Upon deletion of the SUMO deconjugation enzyme Smt4 additional chromatin from the arms is brought into the spindle resulting in increased distance between LacO arrays (). Several components enriched in the pericentromere including cohesin, condensin, and topoisomerase II are sumoylated. It is likely that the transition zone is dictated by one or more of these sumoylated chromatin proteins. Condensin sumoylation determines clustering in the pericentromere (discussed later), but evidence is lacking for a role in determining the boundary. On the other hand, either cohesinCitation26 or topoisomerase IICitation27 could act to maintain sister cohesin at the boundary ().

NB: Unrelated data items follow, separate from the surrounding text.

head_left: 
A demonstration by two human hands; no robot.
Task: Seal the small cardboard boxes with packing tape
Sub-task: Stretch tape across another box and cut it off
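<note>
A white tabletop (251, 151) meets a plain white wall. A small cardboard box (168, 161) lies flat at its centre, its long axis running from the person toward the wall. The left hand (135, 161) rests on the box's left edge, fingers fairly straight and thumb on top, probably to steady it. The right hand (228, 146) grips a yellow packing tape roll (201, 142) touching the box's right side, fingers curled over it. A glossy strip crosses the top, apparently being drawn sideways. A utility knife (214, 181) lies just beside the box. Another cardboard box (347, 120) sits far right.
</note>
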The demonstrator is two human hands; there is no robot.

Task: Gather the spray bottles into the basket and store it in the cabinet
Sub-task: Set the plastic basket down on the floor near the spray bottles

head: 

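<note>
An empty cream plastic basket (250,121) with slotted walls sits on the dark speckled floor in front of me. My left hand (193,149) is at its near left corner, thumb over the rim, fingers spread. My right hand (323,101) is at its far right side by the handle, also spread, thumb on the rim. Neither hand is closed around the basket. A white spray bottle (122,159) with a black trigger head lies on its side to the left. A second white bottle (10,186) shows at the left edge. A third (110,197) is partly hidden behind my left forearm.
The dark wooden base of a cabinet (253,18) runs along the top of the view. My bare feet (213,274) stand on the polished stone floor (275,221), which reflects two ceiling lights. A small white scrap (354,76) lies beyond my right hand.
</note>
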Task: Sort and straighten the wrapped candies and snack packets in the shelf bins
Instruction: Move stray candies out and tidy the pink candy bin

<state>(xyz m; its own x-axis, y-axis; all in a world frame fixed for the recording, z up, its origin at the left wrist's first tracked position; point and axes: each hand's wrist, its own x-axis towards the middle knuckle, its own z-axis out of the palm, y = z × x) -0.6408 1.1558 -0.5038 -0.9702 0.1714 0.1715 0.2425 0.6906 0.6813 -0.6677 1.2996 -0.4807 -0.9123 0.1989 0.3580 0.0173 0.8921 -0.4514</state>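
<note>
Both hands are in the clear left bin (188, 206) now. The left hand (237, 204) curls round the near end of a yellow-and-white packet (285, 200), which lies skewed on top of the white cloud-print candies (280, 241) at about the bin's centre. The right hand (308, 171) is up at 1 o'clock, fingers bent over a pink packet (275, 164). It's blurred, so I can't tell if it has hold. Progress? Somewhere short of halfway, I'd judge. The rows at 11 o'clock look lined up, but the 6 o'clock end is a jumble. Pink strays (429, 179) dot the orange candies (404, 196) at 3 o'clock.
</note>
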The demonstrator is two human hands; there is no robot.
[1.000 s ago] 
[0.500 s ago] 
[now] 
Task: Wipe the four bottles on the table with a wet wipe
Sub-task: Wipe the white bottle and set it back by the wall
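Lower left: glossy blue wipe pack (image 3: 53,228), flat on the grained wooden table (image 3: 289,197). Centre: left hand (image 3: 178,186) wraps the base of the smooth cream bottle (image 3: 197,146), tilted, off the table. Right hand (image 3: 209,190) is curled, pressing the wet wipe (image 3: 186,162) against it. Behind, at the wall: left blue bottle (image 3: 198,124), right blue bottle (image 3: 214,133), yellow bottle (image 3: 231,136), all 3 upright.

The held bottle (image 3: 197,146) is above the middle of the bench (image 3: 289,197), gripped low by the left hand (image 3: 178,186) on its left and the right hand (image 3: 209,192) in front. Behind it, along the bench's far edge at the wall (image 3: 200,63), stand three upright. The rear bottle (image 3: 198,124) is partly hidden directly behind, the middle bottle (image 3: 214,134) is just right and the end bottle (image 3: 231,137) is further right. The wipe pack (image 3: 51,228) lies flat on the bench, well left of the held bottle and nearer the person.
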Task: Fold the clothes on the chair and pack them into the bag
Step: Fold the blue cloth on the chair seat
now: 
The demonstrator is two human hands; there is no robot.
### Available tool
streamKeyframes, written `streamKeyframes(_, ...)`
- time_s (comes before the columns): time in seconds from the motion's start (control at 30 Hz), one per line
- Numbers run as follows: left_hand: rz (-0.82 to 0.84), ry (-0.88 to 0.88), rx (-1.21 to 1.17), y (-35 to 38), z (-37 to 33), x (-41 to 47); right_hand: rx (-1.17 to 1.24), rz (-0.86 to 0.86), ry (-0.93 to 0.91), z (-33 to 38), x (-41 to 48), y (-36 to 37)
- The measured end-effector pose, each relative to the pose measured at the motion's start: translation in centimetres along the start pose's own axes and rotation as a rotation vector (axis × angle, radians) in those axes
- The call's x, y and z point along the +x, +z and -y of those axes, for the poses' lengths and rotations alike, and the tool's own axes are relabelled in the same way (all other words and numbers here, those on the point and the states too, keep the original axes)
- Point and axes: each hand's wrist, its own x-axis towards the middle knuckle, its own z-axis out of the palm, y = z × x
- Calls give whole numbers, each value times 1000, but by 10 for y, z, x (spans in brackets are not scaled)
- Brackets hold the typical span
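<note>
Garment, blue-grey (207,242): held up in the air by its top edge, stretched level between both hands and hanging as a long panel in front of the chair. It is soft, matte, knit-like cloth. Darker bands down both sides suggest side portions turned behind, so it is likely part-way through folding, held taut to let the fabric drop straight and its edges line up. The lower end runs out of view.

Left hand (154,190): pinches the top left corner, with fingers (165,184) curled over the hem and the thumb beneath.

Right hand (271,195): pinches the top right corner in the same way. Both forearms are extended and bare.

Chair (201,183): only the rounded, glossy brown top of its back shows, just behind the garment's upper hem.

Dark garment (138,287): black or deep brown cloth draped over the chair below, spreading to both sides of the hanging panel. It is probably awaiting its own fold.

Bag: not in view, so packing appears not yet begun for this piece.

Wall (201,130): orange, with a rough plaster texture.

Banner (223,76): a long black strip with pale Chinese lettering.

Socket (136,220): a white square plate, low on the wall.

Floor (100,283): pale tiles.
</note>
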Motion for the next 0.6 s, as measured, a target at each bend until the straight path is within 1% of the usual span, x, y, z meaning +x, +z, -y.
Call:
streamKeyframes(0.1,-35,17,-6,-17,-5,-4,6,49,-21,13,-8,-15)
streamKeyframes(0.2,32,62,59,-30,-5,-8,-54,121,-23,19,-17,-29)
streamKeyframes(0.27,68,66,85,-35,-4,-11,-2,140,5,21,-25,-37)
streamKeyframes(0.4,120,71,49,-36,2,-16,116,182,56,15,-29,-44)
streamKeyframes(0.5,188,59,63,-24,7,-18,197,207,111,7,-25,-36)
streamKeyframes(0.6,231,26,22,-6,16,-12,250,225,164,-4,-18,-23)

Figure 7. Summary of boundary between sister cohesion and the pericentromere. (A) The boundary could be set by cohesin or topological catenates. Loss of boundary in the desumoylation peptidase Smt4 deletion mutant occurs due to over sumoylation of either cohesin which leads to degradation or Top2 which recruits to the boundary to relieve all catenates (see discussion). (B) The boundary between sister cohesion and the pericentromere ensures tension is focused to the pericentromere and kinetochore. (C) Upon loss of the boundary more chromatin comes into the spindle (see red mark on sister cohesion chromatin move into the spindle) and tension is dispersed across more chromatin not allowing for proper transduction of force through the pericentromere to the kinetochore.
Cohesin's main function is to promote sister-sister cohesionCitation28,29 and sumoylation of cohesin has been shown to cause degradation of cohesin. Siz1 and 2 –dependent sumoylation of cohesin in preparation for degradation is antagonized by Pds5 or overexpression of SMT4 which can suppress pds5 mutants.Citation30 Alternatively, sumoylation of Pds5 itself has been reported to lead to an inability to protect cohesin from degradation or dissolution of sister cohesion.Citation31 Here we showed that loss of pericentric cohesin enrichment does not result in linear separation, suggesting cohesin at the sister cohesion boundary is not recruited by the kinetochore COMA complex. In addition, cohesin enrichment proximal to the centromere via ChIP in smt4Δ mutants remains similar to wild type.Citation3 Therefore, additional research is required to clearly determine cohesin's possible role in defining the transition between intra- and intermolecular sister chromatid cohesion.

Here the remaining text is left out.